• **Exercise details**
Scan the entries below. List each line with "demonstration".

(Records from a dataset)

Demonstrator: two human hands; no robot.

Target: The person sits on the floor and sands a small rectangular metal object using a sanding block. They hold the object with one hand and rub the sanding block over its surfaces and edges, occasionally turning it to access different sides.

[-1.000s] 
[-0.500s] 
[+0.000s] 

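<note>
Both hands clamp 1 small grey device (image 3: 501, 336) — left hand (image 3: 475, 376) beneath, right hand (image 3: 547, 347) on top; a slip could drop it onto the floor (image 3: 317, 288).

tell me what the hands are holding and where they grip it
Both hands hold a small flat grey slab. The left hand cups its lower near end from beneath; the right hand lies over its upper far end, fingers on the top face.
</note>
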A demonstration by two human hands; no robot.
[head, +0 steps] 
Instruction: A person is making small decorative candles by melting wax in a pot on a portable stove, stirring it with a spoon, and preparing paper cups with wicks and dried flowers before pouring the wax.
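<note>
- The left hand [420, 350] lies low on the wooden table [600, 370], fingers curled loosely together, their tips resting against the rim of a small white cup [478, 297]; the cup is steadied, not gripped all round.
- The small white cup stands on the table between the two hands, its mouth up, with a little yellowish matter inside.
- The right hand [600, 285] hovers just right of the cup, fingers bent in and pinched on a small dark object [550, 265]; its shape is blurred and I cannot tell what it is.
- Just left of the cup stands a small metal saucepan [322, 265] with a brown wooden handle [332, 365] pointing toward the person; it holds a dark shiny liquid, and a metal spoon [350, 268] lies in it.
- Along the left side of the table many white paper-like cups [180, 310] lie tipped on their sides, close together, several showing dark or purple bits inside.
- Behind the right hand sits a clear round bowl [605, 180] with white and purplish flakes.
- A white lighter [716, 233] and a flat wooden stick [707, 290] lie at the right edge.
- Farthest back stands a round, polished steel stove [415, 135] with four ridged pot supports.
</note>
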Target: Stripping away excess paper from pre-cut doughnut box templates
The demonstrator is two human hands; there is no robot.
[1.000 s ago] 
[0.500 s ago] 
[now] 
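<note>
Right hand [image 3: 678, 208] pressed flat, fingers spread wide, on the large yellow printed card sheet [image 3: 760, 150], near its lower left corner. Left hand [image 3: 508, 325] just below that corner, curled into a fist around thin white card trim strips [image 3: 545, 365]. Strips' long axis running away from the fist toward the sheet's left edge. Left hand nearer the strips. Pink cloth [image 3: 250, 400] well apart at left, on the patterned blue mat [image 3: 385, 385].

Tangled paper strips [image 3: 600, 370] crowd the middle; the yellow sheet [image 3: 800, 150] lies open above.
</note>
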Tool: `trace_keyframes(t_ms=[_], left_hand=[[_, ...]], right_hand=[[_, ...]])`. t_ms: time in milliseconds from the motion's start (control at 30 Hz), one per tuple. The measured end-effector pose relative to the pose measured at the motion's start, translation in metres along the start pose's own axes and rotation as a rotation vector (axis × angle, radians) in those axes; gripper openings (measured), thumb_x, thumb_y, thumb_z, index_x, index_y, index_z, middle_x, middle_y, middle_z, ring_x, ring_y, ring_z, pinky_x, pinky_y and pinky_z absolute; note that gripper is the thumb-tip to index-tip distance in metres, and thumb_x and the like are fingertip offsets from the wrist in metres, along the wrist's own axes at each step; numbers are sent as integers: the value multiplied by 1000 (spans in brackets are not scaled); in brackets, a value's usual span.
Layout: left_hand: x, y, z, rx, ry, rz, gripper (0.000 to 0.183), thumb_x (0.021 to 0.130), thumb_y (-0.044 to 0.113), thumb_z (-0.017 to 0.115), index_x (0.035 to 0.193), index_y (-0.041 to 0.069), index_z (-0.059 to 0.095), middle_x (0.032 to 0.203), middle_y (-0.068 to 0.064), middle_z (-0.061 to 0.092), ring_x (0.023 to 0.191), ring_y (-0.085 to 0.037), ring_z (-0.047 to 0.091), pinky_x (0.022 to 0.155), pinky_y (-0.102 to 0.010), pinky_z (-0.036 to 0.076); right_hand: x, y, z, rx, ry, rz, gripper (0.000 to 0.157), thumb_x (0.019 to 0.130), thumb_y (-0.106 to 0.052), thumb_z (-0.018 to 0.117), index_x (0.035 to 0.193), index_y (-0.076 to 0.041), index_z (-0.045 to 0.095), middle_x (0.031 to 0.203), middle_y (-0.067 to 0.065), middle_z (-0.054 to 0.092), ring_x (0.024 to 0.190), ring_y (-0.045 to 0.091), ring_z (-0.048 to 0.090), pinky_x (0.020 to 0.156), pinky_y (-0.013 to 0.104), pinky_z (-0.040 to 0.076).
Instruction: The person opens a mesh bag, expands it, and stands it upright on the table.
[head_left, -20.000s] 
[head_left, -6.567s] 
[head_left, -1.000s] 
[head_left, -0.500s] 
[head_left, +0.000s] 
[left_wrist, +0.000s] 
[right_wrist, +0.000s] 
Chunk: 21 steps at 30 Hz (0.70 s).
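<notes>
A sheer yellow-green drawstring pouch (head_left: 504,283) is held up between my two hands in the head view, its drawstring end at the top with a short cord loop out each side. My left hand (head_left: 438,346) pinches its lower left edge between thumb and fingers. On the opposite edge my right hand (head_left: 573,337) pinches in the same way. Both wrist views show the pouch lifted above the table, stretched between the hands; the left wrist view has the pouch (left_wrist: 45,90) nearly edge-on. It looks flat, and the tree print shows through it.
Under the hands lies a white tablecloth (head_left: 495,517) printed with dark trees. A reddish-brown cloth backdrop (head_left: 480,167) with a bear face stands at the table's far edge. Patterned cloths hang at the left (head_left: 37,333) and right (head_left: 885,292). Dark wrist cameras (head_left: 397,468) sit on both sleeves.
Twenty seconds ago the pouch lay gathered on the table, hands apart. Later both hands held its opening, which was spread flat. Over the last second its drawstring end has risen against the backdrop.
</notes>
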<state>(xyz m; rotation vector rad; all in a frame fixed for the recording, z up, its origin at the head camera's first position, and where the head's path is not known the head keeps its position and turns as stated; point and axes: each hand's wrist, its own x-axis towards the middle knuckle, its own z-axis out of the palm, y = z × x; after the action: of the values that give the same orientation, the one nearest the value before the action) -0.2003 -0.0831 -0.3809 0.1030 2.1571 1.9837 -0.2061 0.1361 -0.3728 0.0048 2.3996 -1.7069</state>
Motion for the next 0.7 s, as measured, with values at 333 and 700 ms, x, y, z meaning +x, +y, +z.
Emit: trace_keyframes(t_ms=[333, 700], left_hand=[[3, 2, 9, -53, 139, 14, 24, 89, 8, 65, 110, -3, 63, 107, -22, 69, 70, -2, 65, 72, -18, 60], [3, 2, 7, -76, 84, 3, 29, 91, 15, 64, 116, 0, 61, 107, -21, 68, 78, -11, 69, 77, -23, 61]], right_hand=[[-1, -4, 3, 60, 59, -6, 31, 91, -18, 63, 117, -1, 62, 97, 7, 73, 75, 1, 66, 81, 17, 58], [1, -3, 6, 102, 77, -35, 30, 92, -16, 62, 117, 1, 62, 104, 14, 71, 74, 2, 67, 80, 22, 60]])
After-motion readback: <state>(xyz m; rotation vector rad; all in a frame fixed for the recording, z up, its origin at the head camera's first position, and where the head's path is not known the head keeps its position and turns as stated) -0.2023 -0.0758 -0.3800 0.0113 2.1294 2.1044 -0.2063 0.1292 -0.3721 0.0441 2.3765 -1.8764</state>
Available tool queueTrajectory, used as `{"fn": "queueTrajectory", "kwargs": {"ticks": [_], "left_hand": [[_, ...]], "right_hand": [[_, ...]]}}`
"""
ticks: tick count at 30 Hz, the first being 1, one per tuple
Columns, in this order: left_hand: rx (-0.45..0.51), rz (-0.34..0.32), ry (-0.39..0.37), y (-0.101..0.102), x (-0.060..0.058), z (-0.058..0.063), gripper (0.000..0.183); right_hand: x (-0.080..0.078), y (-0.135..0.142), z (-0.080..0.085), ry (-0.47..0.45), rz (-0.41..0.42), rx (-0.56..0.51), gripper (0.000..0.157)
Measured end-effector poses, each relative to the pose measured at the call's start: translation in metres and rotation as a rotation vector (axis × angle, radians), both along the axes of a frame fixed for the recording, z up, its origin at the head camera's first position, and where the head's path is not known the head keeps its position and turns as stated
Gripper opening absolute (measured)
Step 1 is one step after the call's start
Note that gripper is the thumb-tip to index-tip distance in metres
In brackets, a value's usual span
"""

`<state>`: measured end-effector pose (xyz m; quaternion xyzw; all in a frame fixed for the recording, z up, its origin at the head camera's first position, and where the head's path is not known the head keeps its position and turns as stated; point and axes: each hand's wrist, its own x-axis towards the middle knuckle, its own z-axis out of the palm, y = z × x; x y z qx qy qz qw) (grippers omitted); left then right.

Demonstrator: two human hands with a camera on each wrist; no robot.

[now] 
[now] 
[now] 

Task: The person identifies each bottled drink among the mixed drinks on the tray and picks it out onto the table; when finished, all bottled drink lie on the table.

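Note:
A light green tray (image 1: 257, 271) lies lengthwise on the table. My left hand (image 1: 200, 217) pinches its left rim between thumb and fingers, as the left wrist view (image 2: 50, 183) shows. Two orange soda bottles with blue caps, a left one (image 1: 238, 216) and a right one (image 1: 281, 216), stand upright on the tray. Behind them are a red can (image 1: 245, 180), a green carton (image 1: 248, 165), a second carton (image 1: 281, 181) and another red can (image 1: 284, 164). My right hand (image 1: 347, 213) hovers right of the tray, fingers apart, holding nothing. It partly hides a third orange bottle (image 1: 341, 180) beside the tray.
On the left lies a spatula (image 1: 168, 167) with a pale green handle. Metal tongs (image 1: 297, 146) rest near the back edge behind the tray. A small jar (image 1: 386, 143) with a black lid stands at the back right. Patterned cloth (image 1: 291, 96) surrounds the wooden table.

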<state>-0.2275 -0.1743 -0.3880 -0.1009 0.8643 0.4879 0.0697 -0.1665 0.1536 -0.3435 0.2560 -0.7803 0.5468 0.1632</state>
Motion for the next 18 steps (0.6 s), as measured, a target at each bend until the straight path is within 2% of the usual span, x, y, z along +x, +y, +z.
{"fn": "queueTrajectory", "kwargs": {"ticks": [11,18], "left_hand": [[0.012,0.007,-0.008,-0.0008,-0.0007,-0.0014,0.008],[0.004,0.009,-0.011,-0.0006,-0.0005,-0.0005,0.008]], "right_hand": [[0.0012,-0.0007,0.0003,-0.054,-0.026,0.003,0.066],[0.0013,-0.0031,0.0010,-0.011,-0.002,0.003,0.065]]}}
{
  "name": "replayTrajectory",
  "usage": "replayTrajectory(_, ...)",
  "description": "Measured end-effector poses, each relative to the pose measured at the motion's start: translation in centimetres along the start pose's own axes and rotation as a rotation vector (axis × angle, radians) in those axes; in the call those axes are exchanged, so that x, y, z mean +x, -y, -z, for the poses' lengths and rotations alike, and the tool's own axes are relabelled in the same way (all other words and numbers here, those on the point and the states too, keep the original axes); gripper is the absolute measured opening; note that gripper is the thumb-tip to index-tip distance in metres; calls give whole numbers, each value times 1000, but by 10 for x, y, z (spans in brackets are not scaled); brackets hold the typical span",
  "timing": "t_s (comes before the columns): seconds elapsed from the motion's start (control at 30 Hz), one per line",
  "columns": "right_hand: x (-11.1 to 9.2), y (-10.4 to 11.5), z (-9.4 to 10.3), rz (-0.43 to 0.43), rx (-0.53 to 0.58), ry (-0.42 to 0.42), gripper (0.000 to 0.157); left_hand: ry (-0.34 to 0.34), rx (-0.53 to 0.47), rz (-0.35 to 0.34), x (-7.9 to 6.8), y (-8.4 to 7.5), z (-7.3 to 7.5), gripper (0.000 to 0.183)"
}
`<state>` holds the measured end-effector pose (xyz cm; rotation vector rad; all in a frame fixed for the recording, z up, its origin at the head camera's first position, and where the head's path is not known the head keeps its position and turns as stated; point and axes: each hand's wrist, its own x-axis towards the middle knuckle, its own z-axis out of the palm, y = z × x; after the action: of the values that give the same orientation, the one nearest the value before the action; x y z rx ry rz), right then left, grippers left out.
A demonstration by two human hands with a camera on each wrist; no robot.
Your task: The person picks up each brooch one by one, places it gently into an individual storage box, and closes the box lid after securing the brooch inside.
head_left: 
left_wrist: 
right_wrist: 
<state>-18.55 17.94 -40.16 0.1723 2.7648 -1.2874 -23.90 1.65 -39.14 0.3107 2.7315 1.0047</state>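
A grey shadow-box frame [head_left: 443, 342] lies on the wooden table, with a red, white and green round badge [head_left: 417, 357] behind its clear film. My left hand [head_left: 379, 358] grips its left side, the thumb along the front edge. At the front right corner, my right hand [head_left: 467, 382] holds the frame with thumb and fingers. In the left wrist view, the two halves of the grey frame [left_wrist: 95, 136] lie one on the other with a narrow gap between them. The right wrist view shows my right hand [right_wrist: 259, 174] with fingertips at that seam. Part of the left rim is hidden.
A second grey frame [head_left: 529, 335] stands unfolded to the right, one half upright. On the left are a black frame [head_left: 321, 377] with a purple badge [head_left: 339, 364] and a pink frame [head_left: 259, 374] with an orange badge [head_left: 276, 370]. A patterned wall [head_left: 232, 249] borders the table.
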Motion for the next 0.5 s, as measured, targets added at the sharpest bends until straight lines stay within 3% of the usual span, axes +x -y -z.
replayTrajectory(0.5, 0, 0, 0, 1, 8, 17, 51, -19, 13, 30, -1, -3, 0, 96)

• **Task response**
A demonstration by two human hands; no robot.
A demonstration by two human hands with a camera on each wrist; no robot.

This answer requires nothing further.